An asset issomething you own that holds a value.  Probably the most commonly known asset is your home.  Property has a value and is bought and sold by someone with a desire to live in a location or with a desire for a particular type of property.  Property prices increase and decrease depending on demand for houses in a particular area.

Asset Types/Classes

There are many types of assets you can hold, but the main ones we need to know when investing are:

  • Shares/Stocks/Equities:  Here you are buying a part of a company. If I own Straightforward Money, and imagine I want to raise money to invest in my company, I could sell shares of my company to someone else.  That someone else would pay me money for the shares.  (Remember how we defined an asset? Something that holds a value in the hope that the value will increase).  This someone else now holds shares in my company, which is an asset as it holds a value, they then hope that the value will increase over time as they hope the company will make more profit.    
  • Bonds:  Bonds can be very complicated, but at the basic level they are similar to shares.  Instead of you purchasing a ‘share’ of a company, you actually loan money to the company.  Imagine I needed £100 for Straightforward Money, I would ask you if I could borrow £100, if you were happy lending me the £100 then I agree to pay you a small amount of money each year (an interest payment), for a given period of time.  That could be £4 a year for 5 years, then when the 5 years are up I would give you your £100 back.  This is essentially what happens with companies, and also Governments, but just on a much larger scale and usually in the 10’s of thousands of ££££’s. 
  • Property: We’ve already touched upon property earlier, and there’s not much more to say on it from a basic level.  Just remember, you buy a property (homes or warehouses) in the hope that they will increase in value over time.  You could also rent out properties to give you an additional monthly income.
  • Commodities:  These are raw materials or agricultural products that can be bought and sold.  The best example here is Gold.  Gold is an asset as it holds a value, it is bought and sold, with the buyer hoping that the value of the Gold will go up when they come to sell it.  Some other commodities are: Wheat, Coffee, Silver, Oil.

Supply & Demand

And as we come to the close of this post the last point I’d like to mention is supply & demand.  An understanding of this will significantly help you going forward and also help your understanding of the investing world.  After all, supply & demand makes the world go round.  

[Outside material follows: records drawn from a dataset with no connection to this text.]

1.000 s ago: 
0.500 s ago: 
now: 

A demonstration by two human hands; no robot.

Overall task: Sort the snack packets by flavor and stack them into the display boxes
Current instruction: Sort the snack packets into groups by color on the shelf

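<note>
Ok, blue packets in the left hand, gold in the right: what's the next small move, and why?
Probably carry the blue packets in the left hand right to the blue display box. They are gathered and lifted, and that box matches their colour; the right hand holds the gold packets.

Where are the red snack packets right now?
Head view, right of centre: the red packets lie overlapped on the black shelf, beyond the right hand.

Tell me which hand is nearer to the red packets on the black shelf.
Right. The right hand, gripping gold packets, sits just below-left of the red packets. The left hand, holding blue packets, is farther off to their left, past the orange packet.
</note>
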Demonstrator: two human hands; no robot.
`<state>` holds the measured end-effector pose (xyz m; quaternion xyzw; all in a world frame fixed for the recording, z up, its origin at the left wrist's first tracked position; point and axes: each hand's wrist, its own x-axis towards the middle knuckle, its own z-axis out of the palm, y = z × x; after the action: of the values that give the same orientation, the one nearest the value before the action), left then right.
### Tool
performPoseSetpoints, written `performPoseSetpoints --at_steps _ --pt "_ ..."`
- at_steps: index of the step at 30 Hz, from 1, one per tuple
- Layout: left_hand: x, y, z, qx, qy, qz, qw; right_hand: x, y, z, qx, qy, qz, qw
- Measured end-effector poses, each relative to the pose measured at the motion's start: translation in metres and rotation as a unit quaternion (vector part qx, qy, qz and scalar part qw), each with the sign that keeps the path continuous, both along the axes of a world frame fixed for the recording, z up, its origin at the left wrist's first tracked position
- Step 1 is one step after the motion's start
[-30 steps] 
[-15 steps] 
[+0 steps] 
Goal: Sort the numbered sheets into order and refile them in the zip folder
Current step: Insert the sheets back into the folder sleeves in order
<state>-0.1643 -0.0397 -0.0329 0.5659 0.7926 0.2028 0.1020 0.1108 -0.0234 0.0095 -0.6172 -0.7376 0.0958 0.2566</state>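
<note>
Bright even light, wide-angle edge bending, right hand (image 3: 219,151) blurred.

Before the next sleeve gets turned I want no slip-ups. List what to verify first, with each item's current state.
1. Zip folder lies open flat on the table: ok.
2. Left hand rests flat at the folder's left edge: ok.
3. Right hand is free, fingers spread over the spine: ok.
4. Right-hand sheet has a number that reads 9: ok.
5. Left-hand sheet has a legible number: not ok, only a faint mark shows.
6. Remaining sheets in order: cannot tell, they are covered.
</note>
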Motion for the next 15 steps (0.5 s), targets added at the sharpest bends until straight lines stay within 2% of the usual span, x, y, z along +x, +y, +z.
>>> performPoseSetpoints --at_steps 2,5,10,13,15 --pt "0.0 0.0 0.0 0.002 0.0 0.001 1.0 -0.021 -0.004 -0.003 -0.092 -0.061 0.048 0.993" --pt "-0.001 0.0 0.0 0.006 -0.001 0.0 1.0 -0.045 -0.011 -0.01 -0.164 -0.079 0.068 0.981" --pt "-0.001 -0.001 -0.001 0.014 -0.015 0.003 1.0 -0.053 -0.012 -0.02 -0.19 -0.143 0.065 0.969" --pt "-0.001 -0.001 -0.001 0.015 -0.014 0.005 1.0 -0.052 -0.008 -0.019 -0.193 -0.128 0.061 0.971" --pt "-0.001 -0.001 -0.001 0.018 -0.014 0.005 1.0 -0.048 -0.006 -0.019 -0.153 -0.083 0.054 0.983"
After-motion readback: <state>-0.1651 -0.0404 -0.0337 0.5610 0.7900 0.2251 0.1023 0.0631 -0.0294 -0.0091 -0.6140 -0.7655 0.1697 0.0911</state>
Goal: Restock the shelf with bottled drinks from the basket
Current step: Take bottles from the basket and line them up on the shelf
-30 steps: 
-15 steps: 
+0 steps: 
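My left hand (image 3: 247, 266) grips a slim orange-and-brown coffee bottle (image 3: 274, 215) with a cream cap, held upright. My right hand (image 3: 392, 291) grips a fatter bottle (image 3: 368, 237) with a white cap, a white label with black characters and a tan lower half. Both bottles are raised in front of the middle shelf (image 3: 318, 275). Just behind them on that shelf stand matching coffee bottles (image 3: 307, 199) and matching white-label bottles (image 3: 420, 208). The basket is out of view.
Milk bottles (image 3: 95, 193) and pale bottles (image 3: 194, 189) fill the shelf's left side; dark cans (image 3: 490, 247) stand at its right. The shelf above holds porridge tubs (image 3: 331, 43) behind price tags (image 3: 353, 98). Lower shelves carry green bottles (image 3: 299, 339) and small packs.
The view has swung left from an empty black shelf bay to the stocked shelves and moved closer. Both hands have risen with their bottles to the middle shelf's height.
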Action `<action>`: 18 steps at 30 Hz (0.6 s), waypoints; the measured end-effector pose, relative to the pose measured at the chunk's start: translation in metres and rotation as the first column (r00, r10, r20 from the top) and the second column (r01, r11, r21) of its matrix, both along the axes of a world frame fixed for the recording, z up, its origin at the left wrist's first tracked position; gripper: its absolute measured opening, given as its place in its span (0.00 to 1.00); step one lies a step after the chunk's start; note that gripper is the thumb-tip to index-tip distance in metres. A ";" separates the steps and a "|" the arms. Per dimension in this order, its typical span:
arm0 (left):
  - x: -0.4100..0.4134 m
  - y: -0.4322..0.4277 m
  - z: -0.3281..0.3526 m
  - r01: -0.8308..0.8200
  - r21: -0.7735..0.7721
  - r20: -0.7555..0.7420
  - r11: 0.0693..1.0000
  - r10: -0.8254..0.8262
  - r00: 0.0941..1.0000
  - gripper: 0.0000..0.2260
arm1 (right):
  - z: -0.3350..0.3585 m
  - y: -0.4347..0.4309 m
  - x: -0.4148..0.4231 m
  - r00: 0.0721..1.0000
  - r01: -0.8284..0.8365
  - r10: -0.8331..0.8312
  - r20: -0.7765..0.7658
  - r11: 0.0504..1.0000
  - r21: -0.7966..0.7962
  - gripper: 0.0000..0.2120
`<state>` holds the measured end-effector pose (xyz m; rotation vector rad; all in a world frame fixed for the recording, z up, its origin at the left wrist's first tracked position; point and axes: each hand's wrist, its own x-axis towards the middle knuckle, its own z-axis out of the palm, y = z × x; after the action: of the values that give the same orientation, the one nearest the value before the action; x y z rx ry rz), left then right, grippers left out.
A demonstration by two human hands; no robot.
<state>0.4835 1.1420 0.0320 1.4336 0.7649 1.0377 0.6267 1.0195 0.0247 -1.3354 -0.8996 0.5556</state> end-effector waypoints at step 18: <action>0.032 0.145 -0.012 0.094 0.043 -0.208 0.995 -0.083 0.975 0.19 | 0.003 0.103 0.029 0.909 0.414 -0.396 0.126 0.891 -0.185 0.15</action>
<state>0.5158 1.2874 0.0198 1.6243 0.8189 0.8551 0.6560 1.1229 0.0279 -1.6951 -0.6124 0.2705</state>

Supply is the amount of product available, and demand is how many people want it.  

Supply is how many Dreamies are available for Troy, demand is how many Dreamies Troy wants to eat, or how many Troys want to eat Dreamies.   

If supply is low and demand is high then you’ve got yourself a perfect storm.  Troy wants to eat more Dreamies but there aren’t as many Dreamies available to buy, so what happens?  The price of Dreamies are probably going up!

Alternatively, if supply is high and demand is low then the opposite will happen.  Troy wants to eat less Dreamies (he is on a diet) but there are lots of Dreamies available to buy, so what happens?  The price of Dreamies are probably going down!

If you now change the word Dreamies to any of the asset classes mentioned above, or anything that has a value you’ll get an understanding of why prices move up and down, otherwise known as – Inflation.

Quick recap

We now have a very basic understanding of what investing is, what an asset is and how changes in supply and demand can impact the price of the products the companies sell.  Remember this is the very basics, and we will get into some of these points in more detail in future posts.